戻った客足
お弁当を頼んだ。電話口でおかみさんが申し訳なさそうに、「6月から200円値上げさせていただいているんです、よろしいでしょうか」という。そう言われてもねえ、ここの鰻ははずせない。
関西風に焼き上げたパリっとした皮は、蒸しあげた鰻にはない旨さがある。鰻ならここ、と決めている。年に何回か、友人や家族でこの店に来るのが楽しみだったが、ここ2年あまりは残念な状況が続いていた。
テイクアウトならと、お弁当を家人からせがまれて店に足を運んだことも何回かあった。ついでに、ビールを一杯飲んで帰ろうとしたら、アルコールは出せないんです、と言われた時も。
引き戸に手書きの張り紙があった。
「只今、満席で申し訳ありません」
入口のカウンターに、紙袋にはいったお弁当。

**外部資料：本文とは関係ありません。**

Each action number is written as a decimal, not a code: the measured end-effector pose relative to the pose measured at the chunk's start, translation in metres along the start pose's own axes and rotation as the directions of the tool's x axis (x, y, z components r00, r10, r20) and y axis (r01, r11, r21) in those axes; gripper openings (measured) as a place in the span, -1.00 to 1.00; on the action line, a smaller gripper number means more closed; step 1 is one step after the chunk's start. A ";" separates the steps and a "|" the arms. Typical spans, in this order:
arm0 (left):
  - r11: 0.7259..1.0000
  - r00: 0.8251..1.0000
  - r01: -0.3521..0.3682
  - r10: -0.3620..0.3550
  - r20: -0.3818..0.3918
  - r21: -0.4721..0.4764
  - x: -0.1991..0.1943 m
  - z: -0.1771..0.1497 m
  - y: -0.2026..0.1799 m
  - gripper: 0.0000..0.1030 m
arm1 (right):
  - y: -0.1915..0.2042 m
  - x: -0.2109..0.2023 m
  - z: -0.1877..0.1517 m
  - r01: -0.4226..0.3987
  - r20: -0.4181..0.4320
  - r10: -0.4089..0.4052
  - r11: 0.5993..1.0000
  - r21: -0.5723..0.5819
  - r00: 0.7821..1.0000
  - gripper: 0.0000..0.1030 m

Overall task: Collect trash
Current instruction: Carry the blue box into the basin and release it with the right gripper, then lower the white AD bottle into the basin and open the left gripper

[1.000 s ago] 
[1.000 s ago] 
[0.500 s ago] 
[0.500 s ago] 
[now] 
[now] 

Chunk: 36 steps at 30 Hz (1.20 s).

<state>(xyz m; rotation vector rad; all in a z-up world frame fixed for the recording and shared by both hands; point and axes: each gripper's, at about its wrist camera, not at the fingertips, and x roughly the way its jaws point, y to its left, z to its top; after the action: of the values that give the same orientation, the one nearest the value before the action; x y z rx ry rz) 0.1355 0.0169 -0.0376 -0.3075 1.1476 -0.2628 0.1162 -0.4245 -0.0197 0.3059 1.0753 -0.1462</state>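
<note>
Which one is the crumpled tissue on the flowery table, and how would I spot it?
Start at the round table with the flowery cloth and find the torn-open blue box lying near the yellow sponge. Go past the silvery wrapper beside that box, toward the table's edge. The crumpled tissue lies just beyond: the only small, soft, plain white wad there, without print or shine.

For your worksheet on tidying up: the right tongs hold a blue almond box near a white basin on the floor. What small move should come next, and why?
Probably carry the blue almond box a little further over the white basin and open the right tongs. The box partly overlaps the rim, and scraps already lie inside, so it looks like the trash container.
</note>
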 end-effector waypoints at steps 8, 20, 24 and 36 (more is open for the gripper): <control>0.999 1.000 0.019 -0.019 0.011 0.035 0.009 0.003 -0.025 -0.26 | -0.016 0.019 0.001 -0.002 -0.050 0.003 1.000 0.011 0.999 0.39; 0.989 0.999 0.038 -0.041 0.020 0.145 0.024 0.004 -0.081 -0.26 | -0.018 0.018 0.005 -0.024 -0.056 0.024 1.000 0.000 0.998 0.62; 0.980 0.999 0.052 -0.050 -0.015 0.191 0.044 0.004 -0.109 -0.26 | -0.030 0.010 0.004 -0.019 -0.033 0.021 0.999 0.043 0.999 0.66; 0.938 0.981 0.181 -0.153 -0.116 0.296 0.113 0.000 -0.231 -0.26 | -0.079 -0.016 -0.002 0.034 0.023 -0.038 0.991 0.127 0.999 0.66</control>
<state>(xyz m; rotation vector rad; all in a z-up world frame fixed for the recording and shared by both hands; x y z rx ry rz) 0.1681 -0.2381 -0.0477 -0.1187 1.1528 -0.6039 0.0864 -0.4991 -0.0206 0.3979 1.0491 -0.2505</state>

おかみさんが奥から顔を出して、
「出来てますよ」
「忙しい?」
「おかげさまで、戻ったみたい」
「予約してこなくっちゃね」
「お酒も大丈夫ですから、ぜひ」
やっと客足が戻ったようです。
ご主人とおかみさんが、
「こんな状況ですけど、頑張ってますからよろしくお願いします」
と真顔で言った時期は過ぎたようです。